* [YOUR OBJECTIVE]: Print the listing below in full. Alter nothing.

---------- PROVIDED DATA ----------

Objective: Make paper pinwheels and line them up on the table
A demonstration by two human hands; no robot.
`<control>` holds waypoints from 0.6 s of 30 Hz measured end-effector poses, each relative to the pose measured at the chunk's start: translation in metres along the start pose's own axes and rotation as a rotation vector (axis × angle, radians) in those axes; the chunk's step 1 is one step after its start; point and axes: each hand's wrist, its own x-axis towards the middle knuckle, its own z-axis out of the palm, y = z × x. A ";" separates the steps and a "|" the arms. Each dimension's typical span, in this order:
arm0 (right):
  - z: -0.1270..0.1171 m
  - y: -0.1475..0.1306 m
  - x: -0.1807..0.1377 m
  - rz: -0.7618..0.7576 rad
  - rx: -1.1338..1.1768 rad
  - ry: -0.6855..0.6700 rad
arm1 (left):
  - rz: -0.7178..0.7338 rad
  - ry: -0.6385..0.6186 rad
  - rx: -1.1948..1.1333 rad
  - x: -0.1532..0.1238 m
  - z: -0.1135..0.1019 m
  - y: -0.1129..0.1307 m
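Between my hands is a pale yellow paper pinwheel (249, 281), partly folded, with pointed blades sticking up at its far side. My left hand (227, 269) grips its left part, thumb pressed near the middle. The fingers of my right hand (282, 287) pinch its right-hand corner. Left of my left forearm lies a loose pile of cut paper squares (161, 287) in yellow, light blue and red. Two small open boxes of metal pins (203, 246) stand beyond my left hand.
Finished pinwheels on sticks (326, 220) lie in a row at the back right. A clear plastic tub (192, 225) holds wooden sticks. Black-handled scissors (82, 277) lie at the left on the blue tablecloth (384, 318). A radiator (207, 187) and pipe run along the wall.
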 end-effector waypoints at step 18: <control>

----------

* [EXPECTED ANSWER]:
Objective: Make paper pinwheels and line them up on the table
A demonstration by two human hands; no robot.
`<control>` holds waypoints from 0.6 s of 30 Hz measured end-effector poses, each relative to the pose measured at the chunk's start: translation in metres along the start pose's own axes and rotation as a rotation vector (axis × angle, radians) in those axes; the chunk's step 1 is one step after its start; point and axes: each hand's wrist, its own x-axis towards the middle knuckle, its own z-axis out of the palm, y = z × x. A ";" separates the steps and a "|" the arms. Each dimension's typical span, in this order:
arm0 (right):
  - z: -0.1270..0.1171 m
  - y: -0.1475..0.1306 m
  - x: -0.1807..0.1377 m
  - rz: -0.7618..0.7576 rad
  - rx: -1.1338..1.1768 rad
  - ry: -0.6855..0.6700 rad
arm1 (left):
  - rz: -0.7178..0.7338 rad
  - ry: -0.6385..0.6186 rad
  - rx: -1.1948..1.1333 rad
  - x: -0.1532..0.1238 m
  - z: -0.1135..0.1019 m
  - y: -0.1129..0.1307 m
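Between my hands is a pale yellow paper pinwheel (249, 281), partly folded, with pointed blades sticking up at its far side. My left hand (227, 269) grips its left part, thumb pressed near the middle. The fingers of my right hand (282, 287) pinch its right-hand corner. Left of my left forearm lies a loose pile of cut paper squares (161, 287) in yellow, light blue and red. Two small open boxes of metal pins (203, 246) stand beyond my left hand.
Finished pinwheels on sticks (326, 220) lie in a row at the back right. A clear plastic tub (192, 225) holds wooden sticks. Black-handled scissors (82, 277) lie at the left on the blue tablecloth (384, 318). A radiator (207, 187) and pipe run along the wall.
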 end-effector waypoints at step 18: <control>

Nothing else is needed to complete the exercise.